Nationals Senator Barnaby Joyce has accused the political editor of News Limited’s Sunday newspapers of manufacturing a story about him lobbying Tony Abbott to lift the baby bonus to $10,000. Joyce outlines how the non-story came to be in a whimsical op-ed for Fairfax today but declines to name the journo in question: Samantha Maiden.
“Not at any time, sober or otherwise, have I ever broached the topic of doubling the baby bonus with Abbott, and there was certainly nothing that I had said to the journalist that could possibly be interpreted that I personally was pushing for it,” Joyce writes.
Nevertheless, Maiden rushed into print on Sunday with a piece thundering that “Barnaby Joyce is pushing Tony Abbott to double the baby bonus for stay-at-home mums to $10,000 if he wins power at the next election”.
“Where did this story come from?” a bewildered Barnaby ponders today. “I know the journalist is competent, so she would not have just made it up. It is highly unlikely she would have believed the Labor Party if it said I had been lobbying Abbott. So where did this credible source come from? I have had curt exchanges via email with the journalist concerned, and even though we still ”adore” one another, we have decided not to talk to each other for a little while.”
Rushed into print ? Sadly, Matthew Knott has simply made that up.

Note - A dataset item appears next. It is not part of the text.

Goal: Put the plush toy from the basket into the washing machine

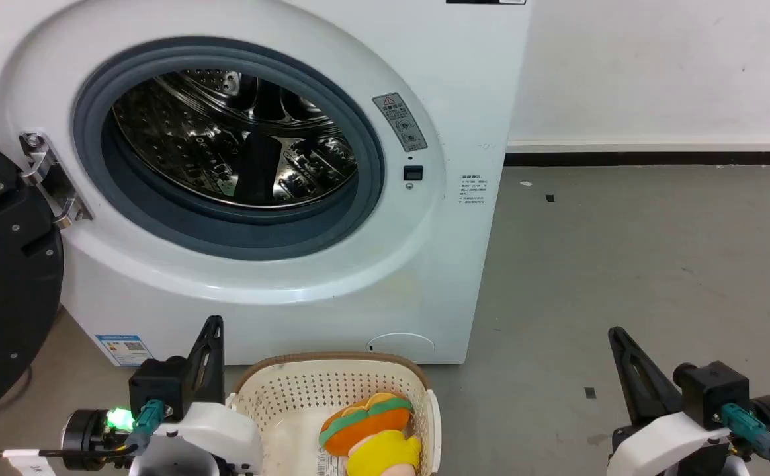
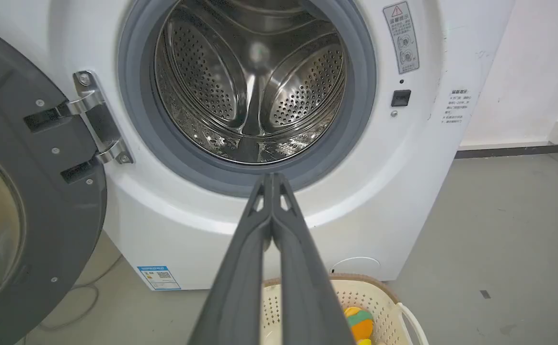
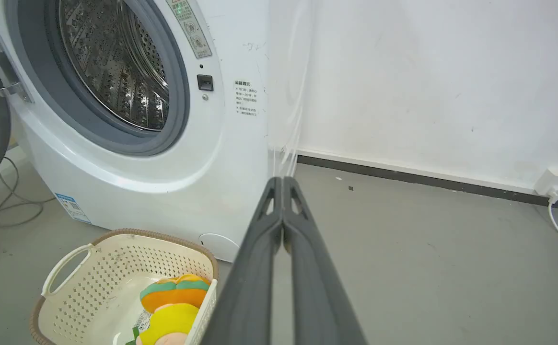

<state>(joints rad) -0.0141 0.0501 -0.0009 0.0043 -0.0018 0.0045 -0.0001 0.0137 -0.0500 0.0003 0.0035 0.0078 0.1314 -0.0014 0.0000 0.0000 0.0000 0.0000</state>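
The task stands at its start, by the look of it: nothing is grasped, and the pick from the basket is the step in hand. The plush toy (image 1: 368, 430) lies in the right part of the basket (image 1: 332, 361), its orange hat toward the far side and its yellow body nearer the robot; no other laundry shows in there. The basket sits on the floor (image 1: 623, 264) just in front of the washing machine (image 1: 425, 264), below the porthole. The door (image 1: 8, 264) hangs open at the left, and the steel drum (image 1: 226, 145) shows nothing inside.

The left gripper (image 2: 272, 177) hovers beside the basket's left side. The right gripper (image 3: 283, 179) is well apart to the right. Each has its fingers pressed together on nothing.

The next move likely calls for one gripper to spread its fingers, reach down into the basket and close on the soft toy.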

The Sunday Telegraph interviewed Barnarby Joyce last Friday, nearly 48 hours before the article was home delivered to readers. As he confirms in his “whimsical” opinion piece, we asked him a direct question about whether he still supported the policy to double the baby bonus and whether it still was Nationals policy. At no stage did he express personal opposition to the policy – nor in the 36 hours or so after the interview before the article went to print. His argument now is that he fudged the article because he didn’t know what he was talking about.

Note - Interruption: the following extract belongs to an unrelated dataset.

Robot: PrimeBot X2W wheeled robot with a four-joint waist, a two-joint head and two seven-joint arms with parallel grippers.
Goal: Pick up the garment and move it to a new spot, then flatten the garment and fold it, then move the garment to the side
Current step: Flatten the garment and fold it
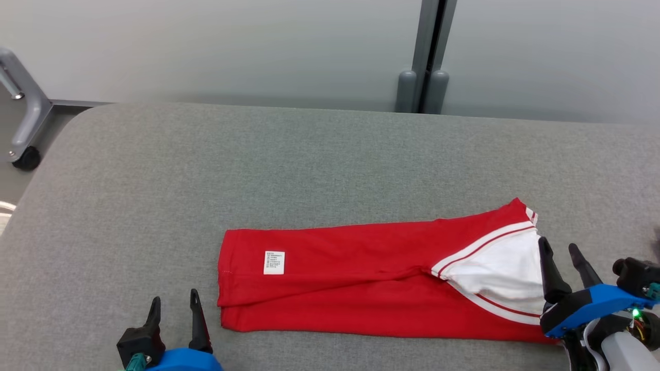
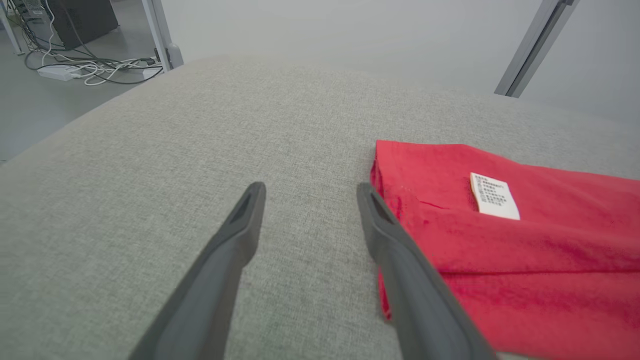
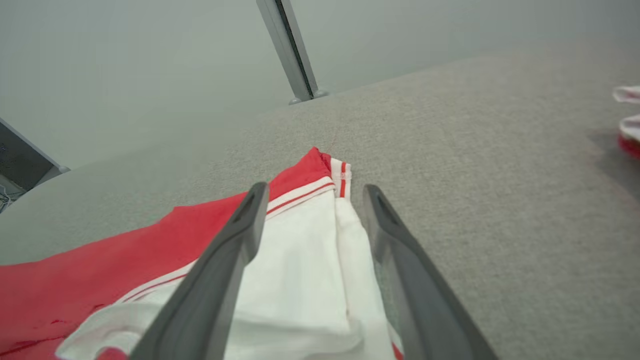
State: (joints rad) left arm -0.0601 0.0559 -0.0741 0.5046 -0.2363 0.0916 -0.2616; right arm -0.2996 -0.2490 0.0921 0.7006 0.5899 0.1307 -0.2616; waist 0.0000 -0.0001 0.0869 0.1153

The reason we contacted Senator Joyce and others including Nationals leader Warren Truss, is that a plan to double the baby bonus IS on the Nationals Party policy platform. Believe it or not is still is and Crikey readers can read it here on page 23 of the 2011-12 Policy Platform http://www.nationals.org.au/Policy.aspx It was put on the website in December. As the Finance Minister Penny Wong pointed out this policy would have a substantial budgetary impact of around $900 million a year rising to $3 billion over the forward estimates.

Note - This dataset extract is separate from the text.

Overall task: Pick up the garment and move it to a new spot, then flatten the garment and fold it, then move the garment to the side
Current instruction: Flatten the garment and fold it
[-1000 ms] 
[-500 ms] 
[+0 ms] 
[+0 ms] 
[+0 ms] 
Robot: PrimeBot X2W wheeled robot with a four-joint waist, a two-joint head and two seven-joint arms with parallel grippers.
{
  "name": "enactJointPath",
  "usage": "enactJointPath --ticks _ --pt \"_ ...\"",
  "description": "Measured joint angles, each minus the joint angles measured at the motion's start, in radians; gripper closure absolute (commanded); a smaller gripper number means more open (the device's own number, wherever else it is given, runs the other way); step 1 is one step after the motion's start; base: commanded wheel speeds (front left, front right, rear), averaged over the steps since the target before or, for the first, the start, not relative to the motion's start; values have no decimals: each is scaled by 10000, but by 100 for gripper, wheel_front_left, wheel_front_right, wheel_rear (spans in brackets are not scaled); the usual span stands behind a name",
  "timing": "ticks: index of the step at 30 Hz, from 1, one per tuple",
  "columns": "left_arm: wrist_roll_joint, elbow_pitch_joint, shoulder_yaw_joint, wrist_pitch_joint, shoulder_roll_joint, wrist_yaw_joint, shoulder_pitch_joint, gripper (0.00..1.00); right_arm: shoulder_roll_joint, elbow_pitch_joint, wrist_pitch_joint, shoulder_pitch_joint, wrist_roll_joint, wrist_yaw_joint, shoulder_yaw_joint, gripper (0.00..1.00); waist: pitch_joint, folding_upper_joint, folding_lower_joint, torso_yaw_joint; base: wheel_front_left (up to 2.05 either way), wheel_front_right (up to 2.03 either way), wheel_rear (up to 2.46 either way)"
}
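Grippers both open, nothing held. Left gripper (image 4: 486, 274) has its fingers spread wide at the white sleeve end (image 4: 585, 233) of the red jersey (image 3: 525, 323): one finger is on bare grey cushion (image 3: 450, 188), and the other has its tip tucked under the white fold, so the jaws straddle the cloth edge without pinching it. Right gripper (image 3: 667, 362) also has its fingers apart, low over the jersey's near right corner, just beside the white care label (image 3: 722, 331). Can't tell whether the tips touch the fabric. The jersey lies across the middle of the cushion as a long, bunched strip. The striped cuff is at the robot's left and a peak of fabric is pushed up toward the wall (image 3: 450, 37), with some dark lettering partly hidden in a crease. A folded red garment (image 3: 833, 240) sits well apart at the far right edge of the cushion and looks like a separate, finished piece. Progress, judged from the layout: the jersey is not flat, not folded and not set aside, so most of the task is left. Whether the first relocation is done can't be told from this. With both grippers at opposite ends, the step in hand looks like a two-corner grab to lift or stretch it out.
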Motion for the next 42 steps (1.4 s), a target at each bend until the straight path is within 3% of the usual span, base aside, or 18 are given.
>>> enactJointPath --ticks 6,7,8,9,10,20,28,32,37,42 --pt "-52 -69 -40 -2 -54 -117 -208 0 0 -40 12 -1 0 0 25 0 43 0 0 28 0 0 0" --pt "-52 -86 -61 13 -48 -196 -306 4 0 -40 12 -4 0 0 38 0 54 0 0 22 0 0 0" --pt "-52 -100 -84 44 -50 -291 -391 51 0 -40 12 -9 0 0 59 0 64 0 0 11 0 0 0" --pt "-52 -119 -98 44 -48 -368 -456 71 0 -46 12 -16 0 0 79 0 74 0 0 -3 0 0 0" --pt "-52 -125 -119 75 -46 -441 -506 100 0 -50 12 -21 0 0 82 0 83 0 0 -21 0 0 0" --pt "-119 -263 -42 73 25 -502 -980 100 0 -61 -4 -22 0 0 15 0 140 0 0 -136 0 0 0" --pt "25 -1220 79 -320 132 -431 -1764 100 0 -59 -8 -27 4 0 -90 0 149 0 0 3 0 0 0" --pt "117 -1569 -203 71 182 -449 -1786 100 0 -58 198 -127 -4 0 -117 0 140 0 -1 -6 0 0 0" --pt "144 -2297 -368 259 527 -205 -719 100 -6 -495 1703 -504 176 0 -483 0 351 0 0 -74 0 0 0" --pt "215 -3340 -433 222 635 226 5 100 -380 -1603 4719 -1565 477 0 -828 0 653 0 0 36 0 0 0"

The reason we said the Nationals were pushing Tony Abbott to embrace the policy was to accurately reflect the fact it was not Coalition policy and not misrepresent the double the baby bonus plan as Tony Abbott’s own policy positition.
The Nationals 2011-12 policy platform states the following under the Work Life Balance Section:
“Ensure those ineligible for paid parental leave
are provided for under a new allowance,
replacing the baby bonus, which will be paid
fortnightly over six months at double the
amount. This will benefit single parents and
families where one parent stays home.”
Essentially, Senator Joyce’s argument is that he didn’t know his party’s policy on the baby bonus and he was too embarrassed to admit it to a journalist so he bluffed his way through an interview. He asked if it was policy and confirmed it was. He was then asked why it was policy and discussed the need to support stay at home mums.
If your argument is that Senator Joyce should be provided a “cooling off period” for being a goose and making comments to journalists despite the fact he doesn’t actually know his party’s own policy platform, I can confirm he was offered one.
PS: I know it’s old fashioned but why is it too hard for Crikey to pick up a phone and check any of this with me before “rushing” this article into print ?
I think Ms Maiden can rest easy in the knowledge that most Crikey readers would have assumed that the process she describes is what happened.
Joyce has form in trying to harrumph his way through various contradictory positions and is not noted for his attention to detail.
Oh dear, who should we believe here- a politician or a journalist?
Put me down for “none of the above”
As they say in the classics, “Is it true or did you read it in the Telegraph?” (for non-NSW people, replace ‘Telegraph’ with name of local News Limited tabloid).